Yes, she speaks to me all right—and a very good thing, too! Before she did so, my life was a bit desolate, what with one problem and another. If it hadn’t been for Eulalia I might well have slipped off the rails, somewhere along the way.
7
THE ARRIVAL
There’s a splatter of blood under the cloverleaf table, one that I missed this morning. Yes, and I see a lump of brain too. A drab object, the human brain. This glob looks exactly like a photograph in one of my old medical books. To think that it once generated bright thoughts! But I’d better clean it up.
That day—last Friday, less than seventy-two hours ago—I went to sit in the Burying Ground, and Mrs. Binney materialized at her fence and asked me if I was talking with the tombstones again, which is one of her standard quips. After I’d made some suitable reply, the old dear proceeded to tell me the latest news.
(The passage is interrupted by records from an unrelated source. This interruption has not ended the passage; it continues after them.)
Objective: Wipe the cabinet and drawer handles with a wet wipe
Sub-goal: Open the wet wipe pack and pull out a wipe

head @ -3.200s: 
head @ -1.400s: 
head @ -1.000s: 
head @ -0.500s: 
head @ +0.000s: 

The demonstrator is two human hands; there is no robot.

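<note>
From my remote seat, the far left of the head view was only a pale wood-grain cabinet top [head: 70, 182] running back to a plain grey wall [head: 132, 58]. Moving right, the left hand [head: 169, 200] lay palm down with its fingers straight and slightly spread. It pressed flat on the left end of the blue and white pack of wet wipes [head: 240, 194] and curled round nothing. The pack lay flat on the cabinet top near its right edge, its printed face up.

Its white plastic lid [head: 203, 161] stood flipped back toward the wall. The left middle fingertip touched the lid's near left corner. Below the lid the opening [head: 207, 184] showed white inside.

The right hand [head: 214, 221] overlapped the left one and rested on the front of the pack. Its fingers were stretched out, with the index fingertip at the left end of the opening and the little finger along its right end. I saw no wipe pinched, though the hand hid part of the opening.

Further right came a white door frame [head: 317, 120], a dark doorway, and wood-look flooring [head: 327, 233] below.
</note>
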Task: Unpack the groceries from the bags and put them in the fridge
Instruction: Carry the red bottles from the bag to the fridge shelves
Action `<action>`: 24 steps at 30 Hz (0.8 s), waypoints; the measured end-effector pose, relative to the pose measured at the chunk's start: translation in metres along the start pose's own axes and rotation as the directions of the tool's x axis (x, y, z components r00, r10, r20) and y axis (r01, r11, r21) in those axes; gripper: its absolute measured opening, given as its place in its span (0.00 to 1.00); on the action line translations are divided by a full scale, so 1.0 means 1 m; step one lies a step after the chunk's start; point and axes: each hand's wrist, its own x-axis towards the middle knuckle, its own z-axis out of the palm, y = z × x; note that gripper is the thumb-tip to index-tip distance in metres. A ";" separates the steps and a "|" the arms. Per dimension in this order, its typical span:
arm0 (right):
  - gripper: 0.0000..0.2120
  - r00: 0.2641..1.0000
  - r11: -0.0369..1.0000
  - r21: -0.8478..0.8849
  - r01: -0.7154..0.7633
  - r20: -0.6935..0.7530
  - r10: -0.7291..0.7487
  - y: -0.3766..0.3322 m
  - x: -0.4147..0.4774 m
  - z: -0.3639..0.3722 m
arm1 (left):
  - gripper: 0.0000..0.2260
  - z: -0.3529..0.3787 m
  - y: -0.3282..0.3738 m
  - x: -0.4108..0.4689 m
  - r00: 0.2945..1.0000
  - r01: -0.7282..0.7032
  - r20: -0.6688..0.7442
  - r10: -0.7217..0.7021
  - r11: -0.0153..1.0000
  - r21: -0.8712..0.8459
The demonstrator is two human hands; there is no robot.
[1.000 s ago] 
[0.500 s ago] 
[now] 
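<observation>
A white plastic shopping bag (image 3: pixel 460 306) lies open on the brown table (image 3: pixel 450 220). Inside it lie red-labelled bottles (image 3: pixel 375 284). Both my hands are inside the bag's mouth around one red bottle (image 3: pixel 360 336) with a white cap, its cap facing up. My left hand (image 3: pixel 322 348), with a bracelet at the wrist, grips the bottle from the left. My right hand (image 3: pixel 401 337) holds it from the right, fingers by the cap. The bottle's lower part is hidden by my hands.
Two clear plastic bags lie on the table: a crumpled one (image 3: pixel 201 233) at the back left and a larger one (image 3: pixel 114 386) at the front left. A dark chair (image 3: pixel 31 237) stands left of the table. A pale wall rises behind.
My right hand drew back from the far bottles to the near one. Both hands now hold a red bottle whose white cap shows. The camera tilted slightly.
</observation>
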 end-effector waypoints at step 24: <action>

Captain Kidd, her dachshund, was infested with fleas, she said. I commiserated. She’d gone over his coat with her vacuum cleaner, but the poor Captain was still scratching and gnawing, as I could see for myself. We dicussed the malignancy, adroitness and stamina of fleas. I mentioned that they lurked in dusty places. Offended, Mrs. B. declared that in her home there were no dusty places. They might have come from the yard, I suggested. She gasped twice—a speech mannerism—and said that maybe she’d “better Hoover the whole yard then.”
It was at this point in our entrancing conversation that my doorbell rang and I started back to the house. I remember admiring the wisteria as I approached the venerable curb-roofed building. Vines as thick as my wrist clambered up the porch posts and the yellow clapboard siding. They seemed bent on crushing the structure in a mad embrace. Once, years ago, I thought the triangular lavender flowers were the beards of sly elves whose faces were hidden in the clustered leaves. Atop one of the dormer windows there was a huge crow, so black that it might have been a hole in the sky. It gave a klaxon call.